7 of 190 comments (clear)

  1. Bullshit by Anonymous Coward · · Score: 0, Insightful

    The data was already public! What are you whining about?

    1. Re:Bullshit by ShanghaiBill · · Score: 4, Insightful

      The data was already public!

      Also, only a moron would use their real name to create a profile on OkCupid. I met my wife on Match.com, and she didn't tell me her real name until our 2nd date. Many of these sites specifically recommend that you don't use your real name, and that you don't reuse a photo that is already online, since someone could then use Google Image search to find your Facebook profile.

    2. Re:Bullshit by gweihir · · Score: 4, Insightful

      a) It was not public. Access required an account (with associated agreement to their TOS).
      b) European privacy laws says the data belongs to the users, and each one has to explicitly agree to its uses

      This was a criminal act. At the very least these people should lose their academic titles or hope of getting one.

      --
      Most ACs are not even worth the keystrokes to insult them. Be generically insulted by this and ignored otherwise.
    3. Re:Bullshit by Anonymous Coward · · Score: 0, Insightful

      Eliminating gender-specific semantics when making statements about things that do not have genders is not "degeneration." It is progress.

      Tables do not have genders. It doesn't make any sense at all. Tables don't breed, for God's sake. By any reasonable definition of "gender," tables simply don't qualify. So it harmfully over-complicates communication if you must refer to a table as if it has a gender, and change other words around it to reflect this fact. It is outright stupid.

      People have genders. Many animals have genders. Some plants even have genders. All for clear biological reasons. When referencing their genders adds clarity, the language should do so. In all other cases, it should not.

  2. Read Before Posting by SuperKendall · · Score: 4, Insightful

    I'm not going to name any names, but *several* Slashdot users appear not to be able to read summaries with any degree of accuracy - the data is not public, but only AVAILABLE TO OkCupid USERS (yes, that is what the summary actually says).

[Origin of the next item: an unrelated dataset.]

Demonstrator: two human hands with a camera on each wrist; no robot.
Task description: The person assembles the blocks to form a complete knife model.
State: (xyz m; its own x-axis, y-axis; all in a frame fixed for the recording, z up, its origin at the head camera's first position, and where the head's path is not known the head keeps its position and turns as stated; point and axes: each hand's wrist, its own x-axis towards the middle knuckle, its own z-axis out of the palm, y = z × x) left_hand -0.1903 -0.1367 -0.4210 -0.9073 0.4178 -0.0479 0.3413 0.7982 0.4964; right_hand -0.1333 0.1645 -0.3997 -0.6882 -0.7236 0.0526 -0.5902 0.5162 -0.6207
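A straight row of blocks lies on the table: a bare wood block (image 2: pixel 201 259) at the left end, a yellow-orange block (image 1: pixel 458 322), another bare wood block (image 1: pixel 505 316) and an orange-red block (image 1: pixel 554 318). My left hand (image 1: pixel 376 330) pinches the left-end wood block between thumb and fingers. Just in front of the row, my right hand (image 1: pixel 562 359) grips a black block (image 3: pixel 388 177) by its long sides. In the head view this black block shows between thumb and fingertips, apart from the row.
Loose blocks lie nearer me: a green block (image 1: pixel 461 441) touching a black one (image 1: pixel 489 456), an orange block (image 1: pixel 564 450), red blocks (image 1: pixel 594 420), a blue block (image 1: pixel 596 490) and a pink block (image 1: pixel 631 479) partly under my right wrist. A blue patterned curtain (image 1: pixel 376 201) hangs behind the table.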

    *Very* important distinction.

    --
    "There is more worth loving than we have strength to love." - Brian Jay Stanley
    1. Re:Read Before Posting by gweihir · · Score: 4, Insightful

      When you create an account, you accept their Terms of Service. Hence, this may well have been a criminal act.

      --
      Most ACs are not even worth the keystrokes to insult them. Be generically insulted by this and ignored otherwise.
  3. Re:From the not-a-story dept. by gweihir · · Score: 4, Insightful

    Making it public IS permission.

    1. It was not made public, it was only accessible after you created an account and hence agreed to their TOS.
    2. European privacy law says even if made public, it can only be used for the purpose it was made public for (e.g. Phone-Book). Anything else requires explicit agreement by the data owner, and that is the respective person. No such agreement was obtained.

    Seriously, understand the facts first. This was a criminal act.

    --
    Most ACs are not even worth the keystrokes to insult them. Be generically insulted by this and ignored otherwise.